▸ WORK TO BE COMPLETED: Write out exactly the lines running from the one that contains "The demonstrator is" through the end of the material.

▸ SUPPLIED INFORMATION:
▼

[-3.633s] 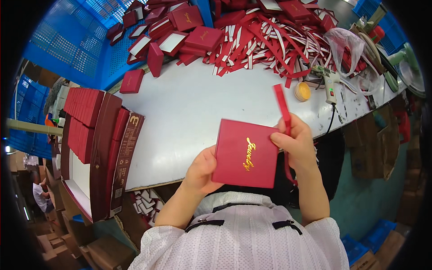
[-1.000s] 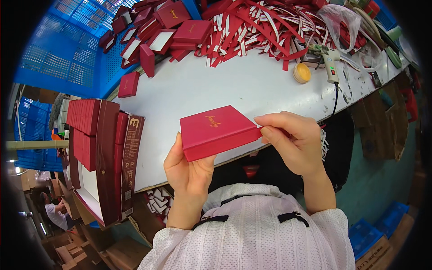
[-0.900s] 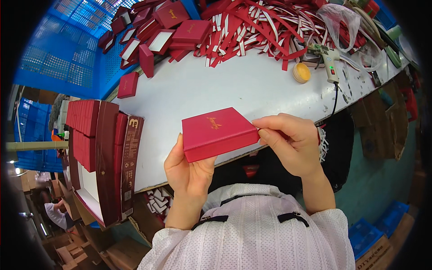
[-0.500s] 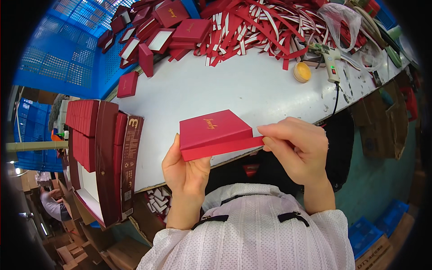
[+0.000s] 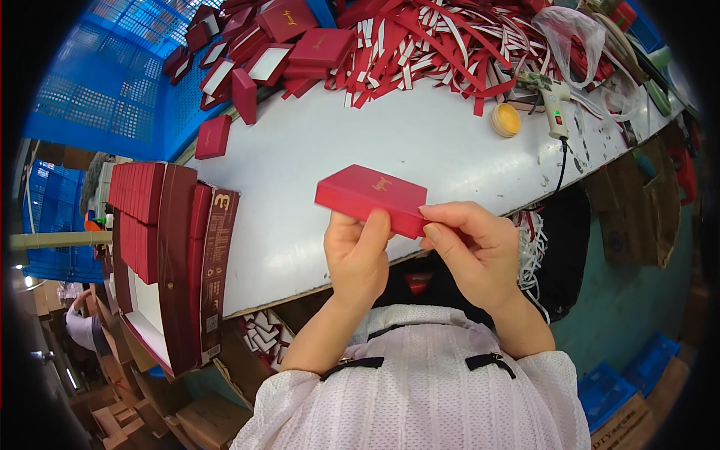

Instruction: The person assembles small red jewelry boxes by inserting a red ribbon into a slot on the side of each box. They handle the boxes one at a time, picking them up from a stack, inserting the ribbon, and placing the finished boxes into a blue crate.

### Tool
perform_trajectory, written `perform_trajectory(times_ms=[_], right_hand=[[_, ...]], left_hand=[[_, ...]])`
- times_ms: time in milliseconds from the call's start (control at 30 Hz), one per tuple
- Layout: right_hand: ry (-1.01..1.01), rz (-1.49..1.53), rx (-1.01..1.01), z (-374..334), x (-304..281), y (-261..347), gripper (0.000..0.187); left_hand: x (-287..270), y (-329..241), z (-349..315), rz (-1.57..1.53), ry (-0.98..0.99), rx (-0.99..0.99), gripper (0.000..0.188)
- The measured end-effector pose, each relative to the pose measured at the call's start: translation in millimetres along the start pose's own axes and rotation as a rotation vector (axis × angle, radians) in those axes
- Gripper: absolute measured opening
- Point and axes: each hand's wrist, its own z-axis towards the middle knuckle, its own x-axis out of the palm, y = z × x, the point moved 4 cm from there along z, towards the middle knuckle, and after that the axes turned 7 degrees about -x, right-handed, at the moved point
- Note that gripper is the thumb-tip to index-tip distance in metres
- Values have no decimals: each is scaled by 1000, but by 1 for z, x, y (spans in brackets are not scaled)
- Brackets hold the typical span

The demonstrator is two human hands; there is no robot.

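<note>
A flat red gift box (image 5: pixel 379 193) with gold lettering on its lid is held above the near edge of the table, slightly tilted. My left hand (image 5: pixel 360 251) grips it from the near left, thumb pressed on the front side and the other fingers underneath. At the box's near right corner my right hand (image 5: pixel 476 247) is closed in a pinch, thumb and index fingertip against the side. I cannot make out a separate red strip on the box's side from here.
Red-and-white strips (image 5: pixel 420 52) and red boxes (image 5: pixel 322 49) heap at the back. A glue gun (image 5: pixel 553 109) and a yellow-topped round tub (image 5: pixel 505 120) lie at the right. At left stands a carton (image 5: pixel 180 270) of red boxes. A co-worker (image 5: pixel 82 326) is far left.
The box has turned and shifted right. The red strip that stretched from its front side to my right hand no longer shows extended. My left thumb now lies on the front side.
</note>
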Motion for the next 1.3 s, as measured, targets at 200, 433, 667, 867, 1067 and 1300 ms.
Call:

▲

▸ ANSWER:
The demonstrator is two human hands; there is no robot.

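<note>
A flat red gift box (image 5: pixel 379 193) with gold lettering on its lid is held above the near edge of the table, slightly tilted. My left hand (image 5: pixel 360 251) grips it from the near left, thumb pressed on the front side and the other fingers underneath. At the box's near right corner my right hand (image 5: pixel 476 247) is closed in a pinch, thumb and index fingertip against the side. I cannot make out a separate red strip on the box's side from here.
Red-and-white strips (image 5: pixel 420 52) and red boxes (image 5: pixel 322 49) heap at the back. A glue gun (image 5: pixel 553 109) and a yellow-topped round tub (image 5: pixel 505 120) lie at the right. At left stands a carton (image 5: pixel 180 270) of red boxes. A co-worker (image 5: pixel 82 326) is far left.
The box has turned and shifted right. The red strip that stretched from its front side to my right hand no longer shows extended. My left thumb now lies on the front side.
</note>
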Motion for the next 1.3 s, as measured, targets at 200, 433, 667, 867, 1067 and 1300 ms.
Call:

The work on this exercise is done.